The second output shaft 12 integrally includes a shaft-shaped shaft portion 120 and a disc-shaped gear portion 121 having gear teeth formed on the outer peripheral surface thereof, and is rotatably supported by a bearing 98. Yes. Pitch circle diameter of the gear portion 121 of the second output shaft 12 is _{d 2.} In the present embodiment, the pitch circle diameter d ₂ of the gear portion 121 of the output shaft 12 is the same as the pitch circle diameter d ₁ of the gear portion 111 of the first output shaft 11 (d ₁ = d ₂ ).

  The differential gear unit 13 is composed of a planetary gear mechanism, and includes a cage 30 as an input rotating member formed with a gear meshing with the gear portion 101 of the input shaft 10 and an output for outputting torque to the first output shaft 11 side. A bottom cylindrical first output rotation member 31, a second output rotation member 32 that outputs torque to the second output shaft 12 side, and a first output rotation that is rotatably held by the cage 30 A plurality of planetary gears 33 disposed between the member 31 and the second output rotating member 32 are provided. The differential gear device 13 is an example of the differential device of the present invention.

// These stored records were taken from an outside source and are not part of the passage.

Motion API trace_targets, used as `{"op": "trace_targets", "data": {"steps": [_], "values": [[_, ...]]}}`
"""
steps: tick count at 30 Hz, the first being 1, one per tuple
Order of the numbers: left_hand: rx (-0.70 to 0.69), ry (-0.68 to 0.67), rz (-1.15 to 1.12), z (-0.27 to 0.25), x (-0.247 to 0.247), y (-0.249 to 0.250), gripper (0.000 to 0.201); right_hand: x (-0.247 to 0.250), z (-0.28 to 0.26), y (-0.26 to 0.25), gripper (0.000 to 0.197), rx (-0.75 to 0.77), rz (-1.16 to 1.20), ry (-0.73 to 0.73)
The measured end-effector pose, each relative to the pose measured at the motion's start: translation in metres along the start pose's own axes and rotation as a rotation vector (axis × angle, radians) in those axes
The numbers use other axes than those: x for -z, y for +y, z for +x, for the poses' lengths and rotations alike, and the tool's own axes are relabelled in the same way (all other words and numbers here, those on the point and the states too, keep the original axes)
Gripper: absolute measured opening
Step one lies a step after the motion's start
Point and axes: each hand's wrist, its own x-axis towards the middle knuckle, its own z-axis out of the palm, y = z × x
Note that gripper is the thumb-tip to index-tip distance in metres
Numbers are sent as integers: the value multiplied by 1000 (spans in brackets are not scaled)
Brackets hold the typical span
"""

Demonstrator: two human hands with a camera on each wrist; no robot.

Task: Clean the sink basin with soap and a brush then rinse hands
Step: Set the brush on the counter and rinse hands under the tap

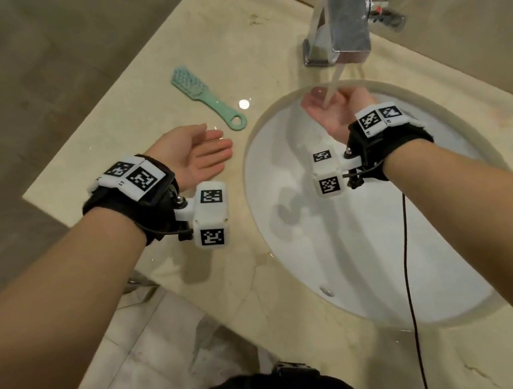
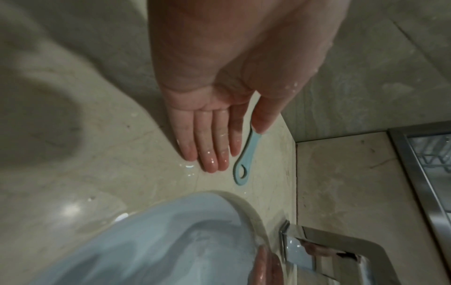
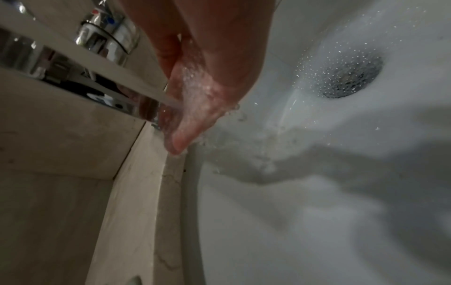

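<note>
— Hands first: why is the left hand hanging over the table at nine o'clock of the sink basin?

— Its grip is lying wide and holding nothing, wet fingers dripping; probably waiting its turn.

— And the right hand?

— It's cupping loosely under the water, holding nothing, at the basin's twelve o'clock, rinsing.

— The brush?

— It's lying at ten o'clock, apparently finished with. The faucet is running beyond.
</note>
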Motion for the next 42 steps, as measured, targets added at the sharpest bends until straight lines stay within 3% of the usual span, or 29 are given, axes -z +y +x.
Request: {"op": "trace_targets", "data": {"steps": [3,13,15,18,20,24,28,35,38,42], "values": [[-4,-4,-6,0,-1,-4,27,0,-9,15,41,-72,-127,-21],[-33,-13,5,0,-12,-11,26,67,-43,82,42,-747,-1352,-54],[-43,-17,7,0,-16,-11,26,77,-46,77,43,-752,-1611,-14],[-49,-30,7,0,-21,-11,26,88,-40,64,43,-604,-1796,77],[-51,-38,13,1,-24,-11,26,88,-29,52,45,-414,-1705,161],[-50,-47,30,1,-28,-11,23,66,-12,22,46,-71,-1059,286],[-49,-53,51,1,-32,-10,22,39,-14,3,46,-6,-552,197],[-57,-40,77,-1,-39,-4,21,16,-9,-1,46,37,-177,98],[-54,-32,71,0,-37,-1,20,11,-8,-4,44,13,-102,-1],[-44,-15,64,2,-35,-1,17,14,-10,18,34,-177,-551,-26]]}}
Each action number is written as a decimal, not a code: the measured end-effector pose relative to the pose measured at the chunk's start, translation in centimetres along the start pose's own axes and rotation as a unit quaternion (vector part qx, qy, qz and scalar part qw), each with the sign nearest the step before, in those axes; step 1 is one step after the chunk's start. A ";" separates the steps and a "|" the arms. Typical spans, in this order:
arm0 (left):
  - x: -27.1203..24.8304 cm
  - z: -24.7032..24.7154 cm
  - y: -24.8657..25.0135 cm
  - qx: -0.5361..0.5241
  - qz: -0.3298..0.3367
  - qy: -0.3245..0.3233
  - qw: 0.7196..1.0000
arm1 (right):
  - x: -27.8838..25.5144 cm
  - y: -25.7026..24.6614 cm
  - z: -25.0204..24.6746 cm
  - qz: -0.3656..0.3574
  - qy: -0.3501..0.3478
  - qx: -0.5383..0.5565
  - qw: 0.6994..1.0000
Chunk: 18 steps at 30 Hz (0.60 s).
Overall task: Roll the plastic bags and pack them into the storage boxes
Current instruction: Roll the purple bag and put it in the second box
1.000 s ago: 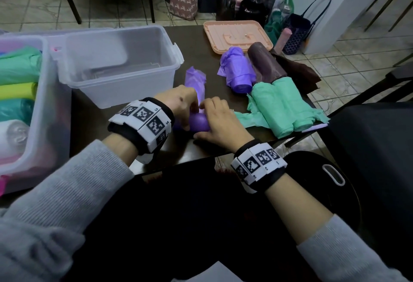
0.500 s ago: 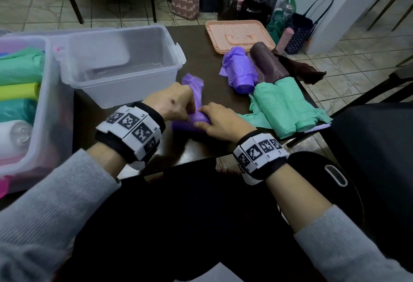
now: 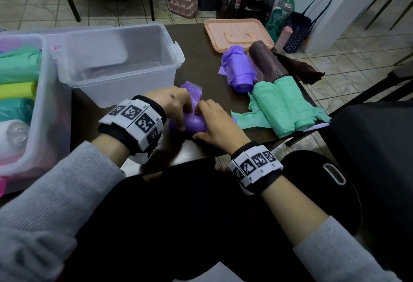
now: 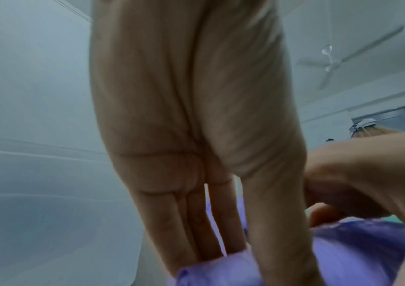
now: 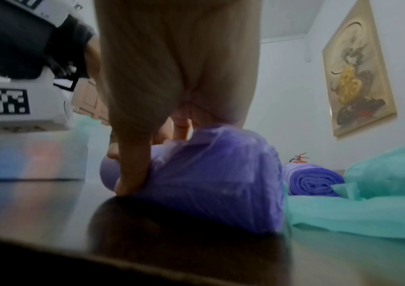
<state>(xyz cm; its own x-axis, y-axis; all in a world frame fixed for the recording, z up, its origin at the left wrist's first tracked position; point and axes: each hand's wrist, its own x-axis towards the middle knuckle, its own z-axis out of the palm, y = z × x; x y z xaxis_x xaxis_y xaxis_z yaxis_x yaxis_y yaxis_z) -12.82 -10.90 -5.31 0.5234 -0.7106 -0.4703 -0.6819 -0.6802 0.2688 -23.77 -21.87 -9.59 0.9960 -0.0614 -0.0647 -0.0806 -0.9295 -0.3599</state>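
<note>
Rolling up on the dark table (image 3: 201, 58), the purple plastic bag (image 3: 196, 124) is lying near the front edge, right between the two hands. The left hand (image 3: 176, 105) is curling its fingers over one end of the roll, and the right hand (image 3: 214, 123) is curling over the other end, with its thumb (image 5: 133, 174) pushing down at the side. Both hands are clamped on the bag. A loose tail of the bag is sticking out past the fingers, toward the empty clear storage box (image 3: 116, 62).

To do this step well, both hands should probably be pushing the same way and pressing evenly, so the roll is staying tight and straight and no air is puffing it up.

More rolls are waiting nearby: a purple roll (image 3: 240, 69), a brown roll (image 3: 267, 62) and green rolls (image 3: 281, 107). Another box (image 3: 44, 111) on the left is holding rolled bags.
</note>
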 end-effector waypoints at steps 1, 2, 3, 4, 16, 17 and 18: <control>-0.1 0.0 -0.1 -0.007 0.005 -0.004 1.000 | -0.1 0.0 0.0 0.000 0.003 0.012 1.000; -0.2 0.0 -0.3 -0.017 0.008 0.002 1.000 | -0.1 0.0 -0.1 0.004 0.001 0.027 1.000; -0.3 0.0 -0.4 -0.026 0.011 0.020 0.999 | 0.0 0.1 -0.3 0.008 -0.004 0.040 0.999; -0.5 0.1 -0.4 -0.030 0.012 0.046 0.998 | 0.2 0.2 -0.4 0.013 -0.010 0.050 0.999; -1.0 0.9 -2.0 -0.088 0.015 0.115 0.989 | 1.8 0.9 -1.4 0.036 -0.126 0.027 0.991; -1.0 1.1 -2.2 -0.100 0.012 0.114 0.988 | 1.9 0.9 -1.5 0.043 -0.138 0.026 0.989; -1.1 1.2 -2.4 -0.112 0.008 0.113 0.987 | 2.1 0.8 -1.8 0.051 -0.155 0.025 0.986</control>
<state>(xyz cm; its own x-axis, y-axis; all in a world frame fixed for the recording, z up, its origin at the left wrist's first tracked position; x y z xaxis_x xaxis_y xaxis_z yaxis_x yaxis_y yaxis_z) -12.37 -8.27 -6.45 0.6314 -0.7263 -0.2717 -0.5742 -0.6733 0.4657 -21.71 -23.43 -8.38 0.9238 -0.0314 -0.3816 -0.1883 -0.9051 -0.3813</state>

  The cage 30 integrally includes a cylindrical holding portion 300 and a gear portion 301 formed at one end of the holding portion 300 in the axial direction. A plurality of holding holes 300a for rotatably supporting the planetary gear 33 are formed at the tip of the holding part 300 (the end opposite to the gear part 301). A part of the planetary gear 33 protrudes to the inner peripheral side and the outer peripheral side of the holding hole 300a. The inner surface 300 b of the holding hole 300 a is formed in an arc shape having an inner diameter that matches the outer diameter of the planetary gear 33. The cage 30 regulates rotation (rotation) of the planetary gear 33 in the holding hole 300a by frictional resistance caused by sliding between the inner surface 300b and the tooth tip surface of the gear portion 331 formed on the outer peripheral surface of the planetary gear 33. To do.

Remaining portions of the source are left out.